AIM OF THE EXERCISE: Give the number of lines in the data that contain "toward", and nothing more.

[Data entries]
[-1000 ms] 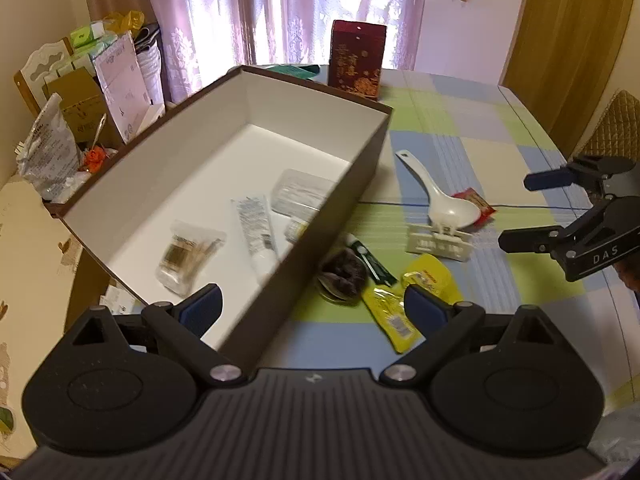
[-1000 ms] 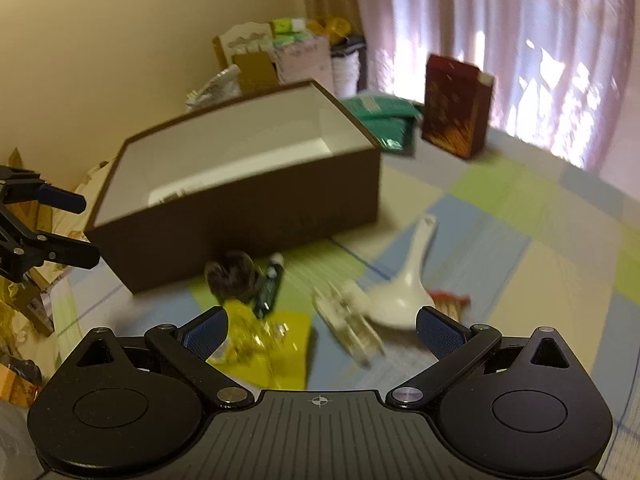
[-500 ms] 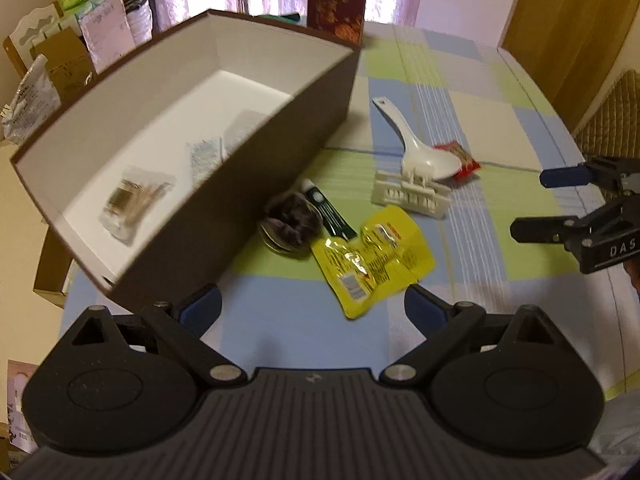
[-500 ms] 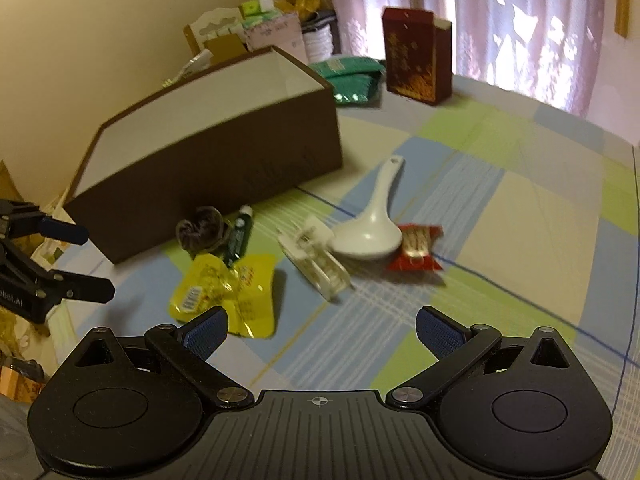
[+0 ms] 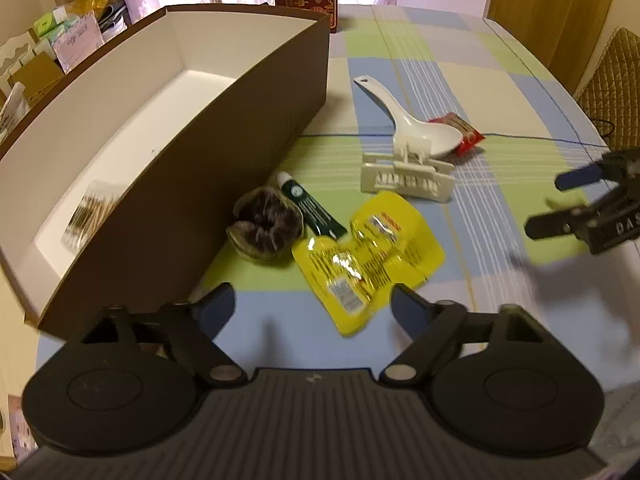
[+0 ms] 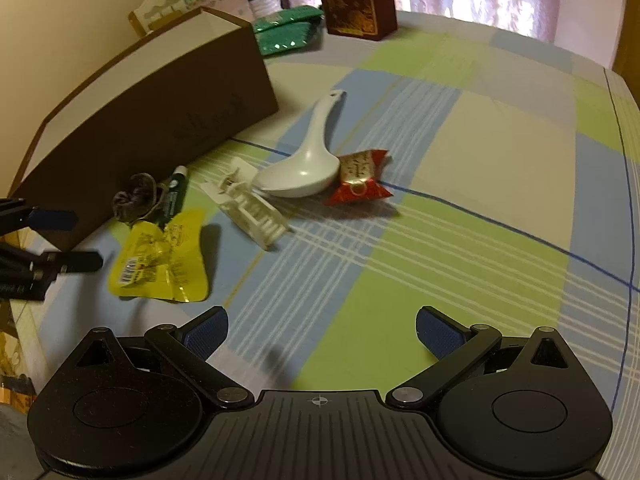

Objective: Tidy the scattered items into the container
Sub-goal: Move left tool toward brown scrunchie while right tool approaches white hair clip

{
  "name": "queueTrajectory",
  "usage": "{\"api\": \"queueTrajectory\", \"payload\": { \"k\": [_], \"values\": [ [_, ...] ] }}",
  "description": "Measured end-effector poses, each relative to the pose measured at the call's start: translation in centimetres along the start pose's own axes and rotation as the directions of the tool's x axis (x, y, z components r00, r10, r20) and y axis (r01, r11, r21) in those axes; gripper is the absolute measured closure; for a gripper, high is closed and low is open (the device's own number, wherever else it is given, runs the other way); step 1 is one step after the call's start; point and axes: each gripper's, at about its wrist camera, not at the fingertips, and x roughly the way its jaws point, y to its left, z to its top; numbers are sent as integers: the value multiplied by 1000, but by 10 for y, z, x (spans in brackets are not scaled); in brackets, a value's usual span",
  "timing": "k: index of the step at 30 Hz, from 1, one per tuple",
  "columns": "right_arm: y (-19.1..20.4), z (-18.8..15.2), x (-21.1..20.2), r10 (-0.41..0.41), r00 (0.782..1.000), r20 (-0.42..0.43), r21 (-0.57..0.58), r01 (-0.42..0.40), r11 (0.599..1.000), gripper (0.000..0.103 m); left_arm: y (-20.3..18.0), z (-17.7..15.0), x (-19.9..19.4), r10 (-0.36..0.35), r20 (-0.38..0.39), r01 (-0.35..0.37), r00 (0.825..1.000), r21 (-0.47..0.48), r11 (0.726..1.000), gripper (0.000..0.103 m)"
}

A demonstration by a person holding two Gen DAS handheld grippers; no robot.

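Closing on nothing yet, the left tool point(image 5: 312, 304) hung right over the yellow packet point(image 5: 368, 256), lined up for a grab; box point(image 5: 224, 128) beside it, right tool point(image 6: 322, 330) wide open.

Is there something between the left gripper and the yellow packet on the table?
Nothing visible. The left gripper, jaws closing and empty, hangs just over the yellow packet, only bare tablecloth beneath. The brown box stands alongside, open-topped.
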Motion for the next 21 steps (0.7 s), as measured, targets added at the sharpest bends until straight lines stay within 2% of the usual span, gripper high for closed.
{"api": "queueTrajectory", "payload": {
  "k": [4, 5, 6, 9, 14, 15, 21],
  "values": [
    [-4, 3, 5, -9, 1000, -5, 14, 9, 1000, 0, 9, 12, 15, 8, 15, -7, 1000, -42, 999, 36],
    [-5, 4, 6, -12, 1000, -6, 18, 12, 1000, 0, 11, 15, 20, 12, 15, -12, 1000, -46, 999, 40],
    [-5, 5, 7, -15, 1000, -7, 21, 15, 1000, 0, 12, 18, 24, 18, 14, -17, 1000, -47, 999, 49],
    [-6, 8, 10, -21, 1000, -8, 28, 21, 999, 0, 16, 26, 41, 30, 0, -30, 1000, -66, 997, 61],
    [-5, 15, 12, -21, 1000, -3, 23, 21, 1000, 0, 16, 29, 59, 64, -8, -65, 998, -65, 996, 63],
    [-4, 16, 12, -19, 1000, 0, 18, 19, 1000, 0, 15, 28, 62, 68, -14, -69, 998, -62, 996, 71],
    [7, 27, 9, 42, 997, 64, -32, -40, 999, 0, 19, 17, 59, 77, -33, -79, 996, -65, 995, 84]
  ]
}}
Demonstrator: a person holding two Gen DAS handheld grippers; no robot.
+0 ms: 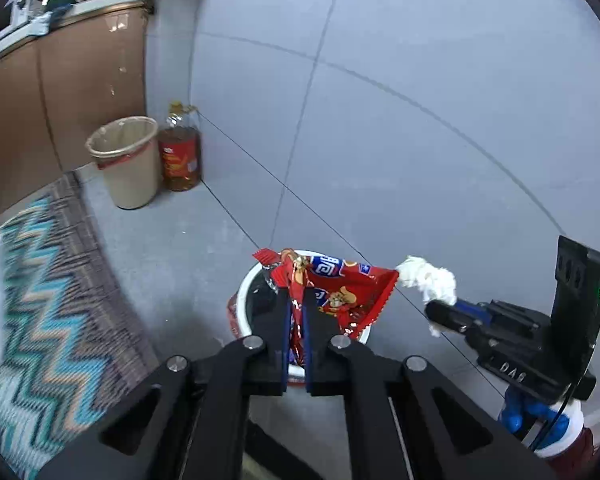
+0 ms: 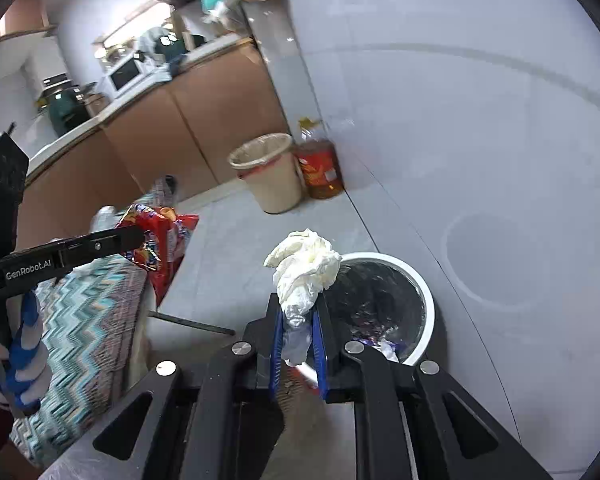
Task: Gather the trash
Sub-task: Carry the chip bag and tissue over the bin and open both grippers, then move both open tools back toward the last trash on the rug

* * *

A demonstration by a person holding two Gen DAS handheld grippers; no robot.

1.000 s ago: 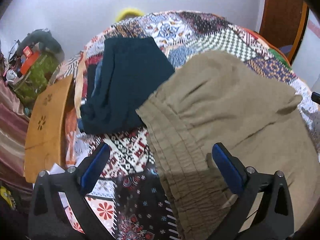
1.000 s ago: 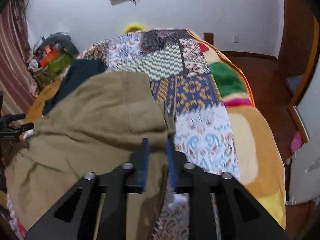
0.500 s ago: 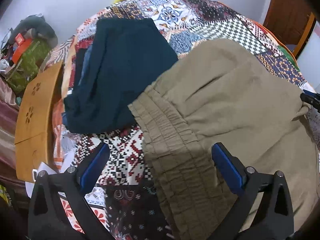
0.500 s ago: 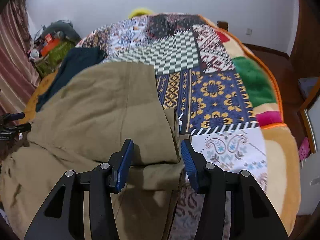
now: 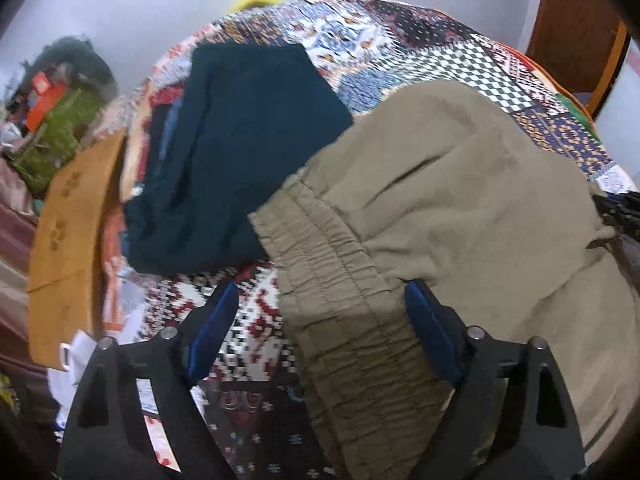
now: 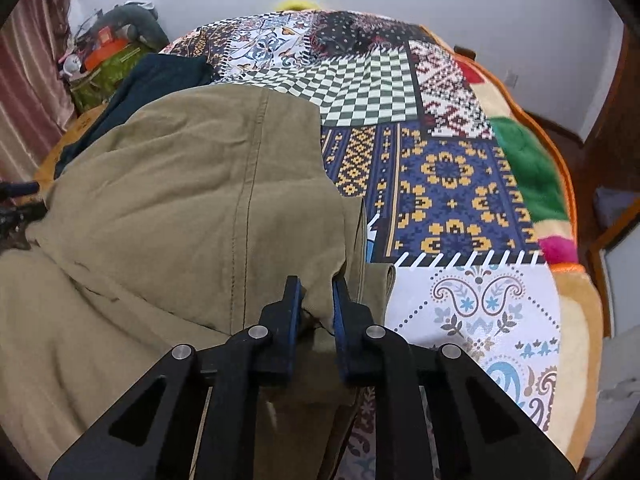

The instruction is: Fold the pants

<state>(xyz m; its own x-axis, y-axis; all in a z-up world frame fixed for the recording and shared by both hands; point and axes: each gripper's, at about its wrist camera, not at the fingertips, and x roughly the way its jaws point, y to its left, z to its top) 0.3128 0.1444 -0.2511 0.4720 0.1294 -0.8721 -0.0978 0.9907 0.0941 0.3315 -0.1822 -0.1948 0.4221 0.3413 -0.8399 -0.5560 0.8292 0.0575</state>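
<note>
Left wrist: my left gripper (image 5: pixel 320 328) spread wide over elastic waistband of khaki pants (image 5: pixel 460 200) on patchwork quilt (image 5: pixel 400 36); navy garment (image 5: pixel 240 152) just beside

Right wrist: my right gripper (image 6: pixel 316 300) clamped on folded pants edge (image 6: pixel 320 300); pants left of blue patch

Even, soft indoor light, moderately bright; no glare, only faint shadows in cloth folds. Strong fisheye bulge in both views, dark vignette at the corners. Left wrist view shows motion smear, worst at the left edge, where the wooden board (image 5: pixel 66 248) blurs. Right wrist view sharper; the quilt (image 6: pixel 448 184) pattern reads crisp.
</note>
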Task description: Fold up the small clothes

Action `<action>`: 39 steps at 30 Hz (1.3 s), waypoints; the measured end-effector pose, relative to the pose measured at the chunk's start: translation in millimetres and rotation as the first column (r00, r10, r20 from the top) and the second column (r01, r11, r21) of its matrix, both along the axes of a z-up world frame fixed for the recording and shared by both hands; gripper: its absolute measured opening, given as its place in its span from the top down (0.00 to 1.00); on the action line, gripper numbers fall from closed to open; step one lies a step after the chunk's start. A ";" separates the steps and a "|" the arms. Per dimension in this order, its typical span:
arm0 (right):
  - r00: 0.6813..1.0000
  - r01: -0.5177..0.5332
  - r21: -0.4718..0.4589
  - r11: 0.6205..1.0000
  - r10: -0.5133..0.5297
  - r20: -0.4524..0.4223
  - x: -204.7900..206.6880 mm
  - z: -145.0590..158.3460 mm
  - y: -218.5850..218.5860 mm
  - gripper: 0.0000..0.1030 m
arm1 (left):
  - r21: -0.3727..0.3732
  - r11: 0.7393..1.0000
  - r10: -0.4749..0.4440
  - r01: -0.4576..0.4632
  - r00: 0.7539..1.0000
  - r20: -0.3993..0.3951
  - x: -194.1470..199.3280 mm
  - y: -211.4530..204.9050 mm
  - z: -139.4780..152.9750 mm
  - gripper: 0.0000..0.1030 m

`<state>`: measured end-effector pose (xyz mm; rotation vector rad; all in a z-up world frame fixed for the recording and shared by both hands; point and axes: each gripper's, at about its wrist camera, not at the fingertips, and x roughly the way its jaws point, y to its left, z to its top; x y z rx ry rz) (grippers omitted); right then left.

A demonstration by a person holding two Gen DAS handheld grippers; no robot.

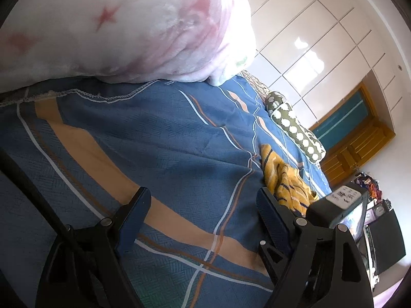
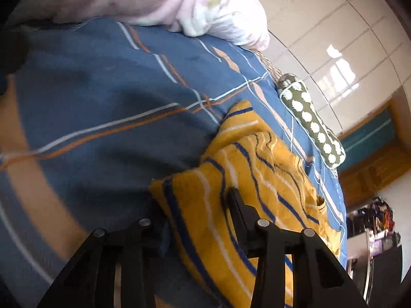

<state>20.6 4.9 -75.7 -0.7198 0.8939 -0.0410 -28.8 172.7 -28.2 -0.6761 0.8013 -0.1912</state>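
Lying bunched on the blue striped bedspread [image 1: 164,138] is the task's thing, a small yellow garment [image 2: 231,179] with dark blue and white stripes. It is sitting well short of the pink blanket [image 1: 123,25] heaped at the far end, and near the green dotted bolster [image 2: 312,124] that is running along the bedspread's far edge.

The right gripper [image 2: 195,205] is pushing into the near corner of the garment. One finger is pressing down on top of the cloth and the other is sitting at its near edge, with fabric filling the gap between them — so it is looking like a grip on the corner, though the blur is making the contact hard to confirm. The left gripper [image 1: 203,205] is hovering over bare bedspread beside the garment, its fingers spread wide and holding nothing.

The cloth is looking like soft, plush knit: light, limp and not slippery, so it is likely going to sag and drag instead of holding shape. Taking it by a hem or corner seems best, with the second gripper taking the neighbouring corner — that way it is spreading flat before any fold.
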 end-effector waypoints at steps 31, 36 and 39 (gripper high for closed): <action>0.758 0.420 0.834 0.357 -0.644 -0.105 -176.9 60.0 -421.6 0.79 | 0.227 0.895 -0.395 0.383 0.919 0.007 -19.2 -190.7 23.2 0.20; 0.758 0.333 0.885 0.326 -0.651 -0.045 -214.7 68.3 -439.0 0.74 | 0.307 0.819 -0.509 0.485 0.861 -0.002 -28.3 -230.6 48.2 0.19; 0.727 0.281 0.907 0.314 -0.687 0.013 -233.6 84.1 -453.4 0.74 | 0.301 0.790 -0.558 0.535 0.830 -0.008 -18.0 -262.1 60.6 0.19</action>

THE ANSWER: 2